We recognize that the data coming from providers in these fields is not as uniform as it could be (@tucotuco acquired unique value lists for us last year so that we could see just how "not uniform"). But even as data providers recognize this and agree to better regulate ourselves, we'll never be able to provide data as uniform as GBIF processing can make it. Members of our Paleo Data Working Group would be excited to put time into creating and maintaining controlled vocabularies for the GeologicalContext terms if it means GBIF will begin indexing them, so please let us know how we can help!

Thank you for a thorough answer and volunteering to help! Does below make sense?

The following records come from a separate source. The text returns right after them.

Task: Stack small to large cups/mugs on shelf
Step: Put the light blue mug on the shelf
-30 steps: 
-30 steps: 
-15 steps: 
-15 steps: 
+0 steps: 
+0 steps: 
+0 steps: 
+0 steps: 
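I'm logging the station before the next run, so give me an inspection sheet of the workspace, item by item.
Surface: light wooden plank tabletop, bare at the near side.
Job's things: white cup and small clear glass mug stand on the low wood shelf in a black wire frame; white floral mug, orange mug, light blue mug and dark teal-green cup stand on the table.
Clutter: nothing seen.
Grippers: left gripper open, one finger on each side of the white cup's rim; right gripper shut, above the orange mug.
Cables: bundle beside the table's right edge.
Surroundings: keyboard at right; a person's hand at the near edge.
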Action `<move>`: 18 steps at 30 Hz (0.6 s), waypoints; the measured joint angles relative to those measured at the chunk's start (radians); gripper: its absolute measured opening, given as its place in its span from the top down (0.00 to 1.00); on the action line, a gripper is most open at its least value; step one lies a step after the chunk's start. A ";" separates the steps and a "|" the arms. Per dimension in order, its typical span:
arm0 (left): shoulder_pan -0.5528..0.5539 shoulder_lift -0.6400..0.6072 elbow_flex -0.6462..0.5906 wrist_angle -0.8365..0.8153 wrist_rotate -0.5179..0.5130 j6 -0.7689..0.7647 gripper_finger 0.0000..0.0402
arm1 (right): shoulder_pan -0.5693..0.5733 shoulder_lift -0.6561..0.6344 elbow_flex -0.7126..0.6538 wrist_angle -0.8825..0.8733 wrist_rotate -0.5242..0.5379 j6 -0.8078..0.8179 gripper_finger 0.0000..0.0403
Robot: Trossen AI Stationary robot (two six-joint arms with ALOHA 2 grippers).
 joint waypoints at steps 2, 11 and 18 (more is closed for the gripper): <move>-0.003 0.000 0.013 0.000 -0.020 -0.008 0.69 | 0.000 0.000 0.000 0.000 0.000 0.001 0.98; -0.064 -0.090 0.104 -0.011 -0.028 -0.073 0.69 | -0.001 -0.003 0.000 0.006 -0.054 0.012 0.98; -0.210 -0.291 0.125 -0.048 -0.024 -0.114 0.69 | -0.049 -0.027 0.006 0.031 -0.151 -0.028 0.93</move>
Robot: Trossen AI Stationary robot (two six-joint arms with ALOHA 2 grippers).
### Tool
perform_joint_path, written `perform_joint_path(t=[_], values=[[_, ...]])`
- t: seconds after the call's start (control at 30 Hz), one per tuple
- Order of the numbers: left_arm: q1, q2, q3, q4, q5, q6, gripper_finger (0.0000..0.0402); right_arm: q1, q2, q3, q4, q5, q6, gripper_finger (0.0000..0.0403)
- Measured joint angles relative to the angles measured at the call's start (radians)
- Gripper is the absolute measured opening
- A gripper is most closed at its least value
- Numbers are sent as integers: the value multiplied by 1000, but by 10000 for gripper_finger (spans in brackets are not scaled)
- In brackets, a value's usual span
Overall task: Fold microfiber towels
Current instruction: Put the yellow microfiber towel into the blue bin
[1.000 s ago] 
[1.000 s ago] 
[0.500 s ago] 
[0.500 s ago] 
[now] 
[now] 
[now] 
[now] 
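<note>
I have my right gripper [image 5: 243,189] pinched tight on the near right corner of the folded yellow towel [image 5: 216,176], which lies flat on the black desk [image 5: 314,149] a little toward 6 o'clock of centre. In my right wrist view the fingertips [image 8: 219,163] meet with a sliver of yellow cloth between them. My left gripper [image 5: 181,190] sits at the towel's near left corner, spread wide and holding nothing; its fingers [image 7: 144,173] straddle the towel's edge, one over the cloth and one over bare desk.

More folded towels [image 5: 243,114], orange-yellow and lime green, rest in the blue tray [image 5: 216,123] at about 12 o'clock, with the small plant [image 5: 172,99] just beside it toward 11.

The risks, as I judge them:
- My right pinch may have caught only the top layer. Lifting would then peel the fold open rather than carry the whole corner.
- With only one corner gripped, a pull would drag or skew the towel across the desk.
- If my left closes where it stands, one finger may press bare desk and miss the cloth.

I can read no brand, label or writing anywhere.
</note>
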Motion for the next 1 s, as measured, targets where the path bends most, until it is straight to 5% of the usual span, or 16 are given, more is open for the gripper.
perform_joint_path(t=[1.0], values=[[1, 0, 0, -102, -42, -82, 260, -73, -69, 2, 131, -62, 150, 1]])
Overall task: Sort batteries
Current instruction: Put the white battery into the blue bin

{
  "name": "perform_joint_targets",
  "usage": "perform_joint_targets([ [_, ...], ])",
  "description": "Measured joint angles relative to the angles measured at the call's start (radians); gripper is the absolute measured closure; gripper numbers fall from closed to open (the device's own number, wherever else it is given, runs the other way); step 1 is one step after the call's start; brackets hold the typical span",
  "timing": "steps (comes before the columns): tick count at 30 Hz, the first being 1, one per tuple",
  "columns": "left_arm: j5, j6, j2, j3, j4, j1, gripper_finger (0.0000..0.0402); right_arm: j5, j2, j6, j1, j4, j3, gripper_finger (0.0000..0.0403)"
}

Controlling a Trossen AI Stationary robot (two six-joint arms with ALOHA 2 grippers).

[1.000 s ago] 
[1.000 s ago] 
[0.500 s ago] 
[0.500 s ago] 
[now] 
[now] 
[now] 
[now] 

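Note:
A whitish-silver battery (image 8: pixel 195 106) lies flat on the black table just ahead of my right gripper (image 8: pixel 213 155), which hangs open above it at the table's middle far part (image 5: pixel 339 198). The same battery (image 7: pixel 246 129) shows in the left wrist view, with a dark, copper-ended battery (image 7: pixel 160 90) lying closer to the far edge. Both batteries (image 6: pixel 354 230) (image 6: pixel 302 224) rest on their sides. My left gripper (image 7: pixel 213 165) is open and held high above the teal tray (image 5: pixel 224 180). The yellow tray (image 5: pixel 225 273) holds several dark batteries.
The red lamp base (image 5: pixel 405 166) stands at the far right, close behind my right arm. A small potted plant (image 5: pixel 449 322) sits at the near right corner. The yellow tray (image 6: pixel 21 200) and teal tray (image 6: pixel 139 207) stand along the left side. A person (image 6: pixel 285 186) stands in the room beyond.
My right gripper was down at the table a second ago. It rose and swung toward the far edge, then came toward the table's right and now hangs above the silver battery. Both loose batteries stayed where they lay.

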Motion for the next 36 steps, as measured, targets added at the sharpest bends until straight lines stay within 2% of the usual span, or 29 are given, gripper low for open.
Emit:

Would it make sense to start with a vocabulary for chronostratigraphy, and just have raw values for lithostratigraphy and BiostratigraphicZone? If global resources for the latter two is discovered/created we could revisit.

Chronostratigraphy
For chronostratigraphy the page you link to links to this interactive resource that links to a github repo with json that links to a a vocabulary hosted by csiro.
At first glance it looks easy to generate a GBIF vocabulary based on e.g. the JSON.
Ideally inconsistent values would get a quality issue flag (e.g. Era: Mesoproterozoic; System: Orosirian is wrong I assume, as Orosirian is sitting under the Paleoproterozoic Era)

What you propose above sounds like a terrific start!

Chronostratigraphy
For chronostratigraphy the page you link to links to this interactive resource that links to a github repo with json that links to a a vocabulary hosted by csiro.
At first glance it looks easy to generate a GBIF vocabulary based on e.g. the JSON.
Ideally inconsistent values would get a quality issue flag (e.g. Era: Mesoproterozoic; System: Orosirian is wrong I assume, as Orosirian is sitting under the Paleoproterozoic Era)

@timrobertson100 @marcos-lg (anyone I should tag instead?) would it make sense to import to the vocabulary server straight away so any further editing could happen within the tool? The vocabulary has nested concepts.

@ekrimmel and the rest of the Paleo Data Working Group - I have created an issue and a work sheet for a Chronostratigraphy vocabulary: gbif/vocabulary#121. The first step would be to map the verbatim values from the unique values list that was created to the concepts, and it would be great if people from the work group could do this! If you want to get started, I propose we have a short call where I present the layout of the sheet, the parent/child relationship between the concepts and how to we usually deal with mapping the verbatim values.

Please contact helpdesk@gbif.org if you want to set up a meeting.

Thank you, @CecSve! I'll coordinate within our group and see who is available to help, then reach out via the help desk email to set up a meeting.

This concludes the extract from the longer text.